DIRECTIONS FOR THIS TASK: All that is wanted is the line with "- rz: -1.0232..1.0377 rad" and each line after it to the end of the data below, set down exactly and without pictures.

===== RECORDS FOR THE TASK

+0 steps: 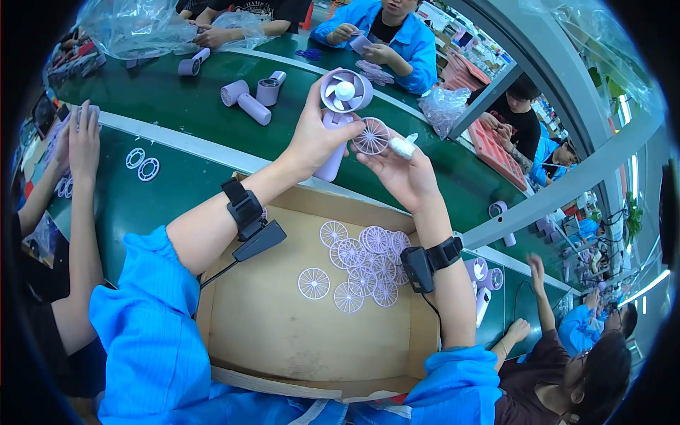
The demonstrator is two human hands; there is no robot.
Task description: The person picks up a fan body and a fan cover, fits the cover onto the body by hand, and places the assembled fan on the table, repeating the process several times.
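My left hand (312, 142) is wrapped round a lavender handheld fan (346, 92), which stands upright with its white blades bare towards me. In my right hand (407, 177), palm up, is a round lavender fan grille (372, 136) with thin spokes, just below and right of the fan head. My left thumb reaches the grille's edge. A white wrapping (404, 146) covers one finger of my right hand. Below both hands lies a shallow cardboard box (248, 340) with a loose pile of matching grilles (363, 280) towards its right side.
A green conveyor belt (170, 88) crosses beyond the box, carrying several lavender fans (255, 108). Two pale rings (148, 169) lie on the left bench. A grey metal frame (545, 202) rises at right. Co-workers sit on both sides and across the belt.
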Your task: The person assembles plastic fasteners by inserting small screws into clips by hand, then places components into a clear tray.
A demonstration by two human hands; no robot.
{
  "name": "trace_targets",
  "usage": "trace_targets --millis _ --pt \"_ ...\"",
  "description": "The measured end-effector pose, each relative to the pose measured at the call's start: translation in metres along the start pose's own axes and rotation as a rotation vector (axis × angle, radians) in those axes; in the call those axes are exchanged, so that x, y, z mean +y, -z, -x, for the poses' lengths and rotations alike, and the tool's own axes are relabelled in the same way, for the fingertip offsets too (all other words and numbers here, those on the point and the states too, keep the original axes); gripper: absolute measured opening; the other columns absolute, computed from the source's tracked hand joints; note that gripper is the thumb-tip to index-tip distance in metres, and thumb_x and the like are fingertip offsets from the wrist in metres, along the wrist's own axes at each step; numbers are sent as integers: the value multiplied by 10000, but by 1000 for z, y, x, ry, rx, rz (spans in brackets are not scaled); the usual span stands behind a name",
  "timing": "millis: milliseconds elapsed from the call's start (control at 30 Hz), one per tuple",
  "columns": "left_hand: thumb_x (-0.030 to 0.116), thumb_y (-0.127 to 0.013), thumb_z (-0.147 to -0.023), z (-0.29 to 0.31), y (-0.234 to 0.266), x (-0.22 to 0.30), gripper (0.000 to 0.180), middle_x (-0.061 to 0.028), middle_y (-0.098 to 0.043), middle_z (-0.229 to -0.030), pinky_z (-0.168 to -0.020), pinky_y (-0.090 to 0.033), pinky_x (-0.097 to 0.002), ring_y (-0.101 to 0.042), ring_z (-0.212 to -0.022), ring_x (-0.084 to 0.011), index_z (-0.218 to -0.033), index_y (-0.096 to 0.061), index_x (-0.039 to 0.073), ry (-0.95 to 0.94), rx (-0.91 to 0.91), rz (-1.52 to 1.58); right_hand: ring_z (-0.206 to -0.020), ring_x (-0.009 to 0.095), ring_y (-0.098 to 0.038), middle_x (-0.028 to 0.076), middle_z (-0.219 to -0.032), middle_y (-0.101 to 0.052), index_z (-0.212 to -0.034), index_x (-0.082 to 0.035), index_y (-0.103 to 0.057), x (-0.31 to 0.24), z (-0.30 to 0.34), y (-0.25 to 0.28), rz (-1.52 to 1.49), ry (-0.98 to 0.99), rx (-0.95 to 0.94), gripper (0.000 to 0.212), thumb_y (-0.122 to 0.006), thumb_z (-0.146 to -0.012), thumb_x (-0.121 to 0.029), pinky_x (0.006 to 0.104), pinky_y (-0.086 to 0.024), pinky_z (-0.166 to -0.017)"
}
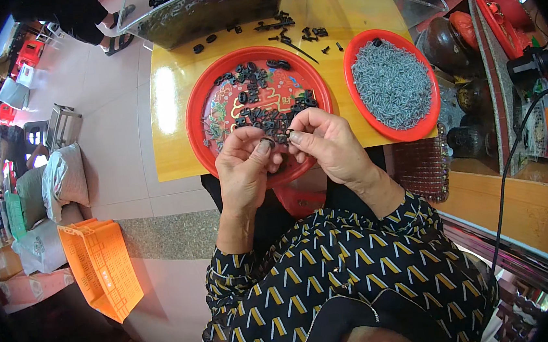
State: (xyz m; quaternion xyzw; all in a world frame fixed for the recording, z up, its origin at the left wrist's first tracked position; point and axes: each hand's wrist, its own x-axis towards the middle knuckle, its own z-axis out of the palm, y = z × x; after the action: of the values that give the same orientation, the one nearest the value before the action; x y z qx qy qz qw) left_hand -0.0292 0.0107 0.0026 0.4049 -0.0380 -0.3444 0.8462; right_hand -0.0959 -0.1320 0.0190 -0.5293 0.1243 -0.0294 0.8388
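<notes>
Over the near edge of a round red tray (193, 106), my two hands are raised close together. My left hand (247, 157) pinches a small black ring-like part (269, 141) between thumb and fingers. Beside it, my right hand (327, 143) is closed in a pinch on a tiny dark piece (289, 132), mostly hidden by the fingertips, so its kind does not show. Many small black plastic parts (259, 117) lie in the tray, heaped toward its near side. To the right stands a red oval tray (352, 76) full of grey screws (391, 82).
Two clear plastic bins stand at the table's back; the left bin (208, 14) holds many black parts. Loose black pieces (284, 23) lie on the yellow table (173, 140). An orange crate (103, 267) is on the floor at left. A black cable (514, 163) hangs at right.
</notes>
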Motion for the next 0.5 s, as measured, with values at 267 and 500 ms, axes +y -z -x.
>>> trace_targets --millis 267,500 --pt "-43 -562 -760 4 5 -3 192 -67 -553 -782 -543 -403 -231 -508 -631 -124 -945 -525 -9 -76 -4 39 -550 40 -515 5 -664 -542 -794 -14 -535 -13 0 -6 216 -71 78 37 -555 -785 -45 155 -421 -456" --pt "-43 -554 -759 9 7 -6 258 -81 -560 -853 -604 -433 -250 -531 -687 -152 -1013 -516 -15 -60 -52 24 -535 30 -509 0 -666 -549 -786 -11 -533 -10 -1 -7 270 -72 60 41 -560 -778 -41 149 -414 -456"
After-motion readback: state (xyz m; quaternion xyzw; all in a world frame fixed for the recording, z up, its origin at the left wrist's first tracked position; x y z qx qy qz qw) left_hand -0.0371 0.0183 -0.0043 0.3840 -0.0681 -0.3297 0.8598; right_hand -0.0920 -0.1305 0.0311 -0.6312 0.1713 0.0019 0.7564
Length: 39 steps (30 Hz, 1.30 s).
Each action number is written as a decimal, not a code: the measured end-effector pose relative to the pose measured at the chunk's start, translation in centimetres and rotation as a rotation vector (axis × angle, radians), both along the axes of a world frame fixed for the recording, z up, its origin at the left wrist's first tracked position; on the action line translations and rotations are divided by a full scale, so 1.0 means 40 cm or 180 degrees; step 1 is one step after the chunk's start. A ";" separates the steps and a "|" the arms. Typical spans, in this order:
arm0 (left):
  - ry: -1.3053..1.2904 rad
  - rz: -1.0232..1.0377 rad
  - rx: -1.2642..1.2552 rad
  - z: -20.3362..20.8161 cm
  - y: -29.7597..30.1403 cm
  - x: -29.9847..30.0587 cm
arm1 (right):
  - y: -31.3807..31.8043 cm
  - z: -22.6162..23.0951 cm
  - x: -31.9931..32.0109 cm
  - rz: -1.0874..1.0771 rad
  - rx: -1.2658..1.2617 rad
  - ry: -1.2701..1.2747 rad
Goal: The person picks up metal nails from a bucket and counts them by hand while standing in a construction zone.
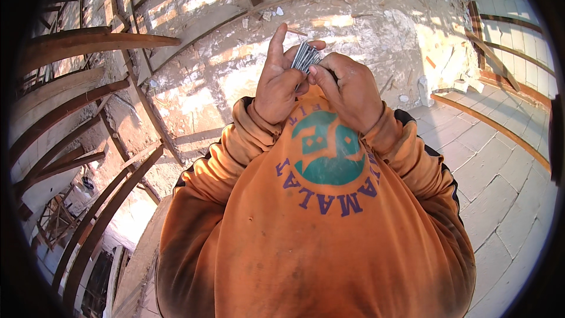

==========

WRITTEN ANSWER:
  - rz: -1.0232..1.0377 rad
  - rx: -1.2642..1.2552 rad
  - z: -20.3362..20.8161 cm
  - y: -29.7597..30.1403 cm
  - x: -29.9847..30.0587 cm
arm1 (right):
  - y: -31.3807..31.8043 cm
  - z: -22.6162..23.0951 cm
  - x: -31.9931..32.0109 cm
  - rz: -1.0874..1.0771 rad
  - rx: -1.2658..1.2617 rad
  - ry: -1.2701..1.2747 rad
Goal: The person picks up metal nails from a bucket and counts them by hand while standing in a construction zone.

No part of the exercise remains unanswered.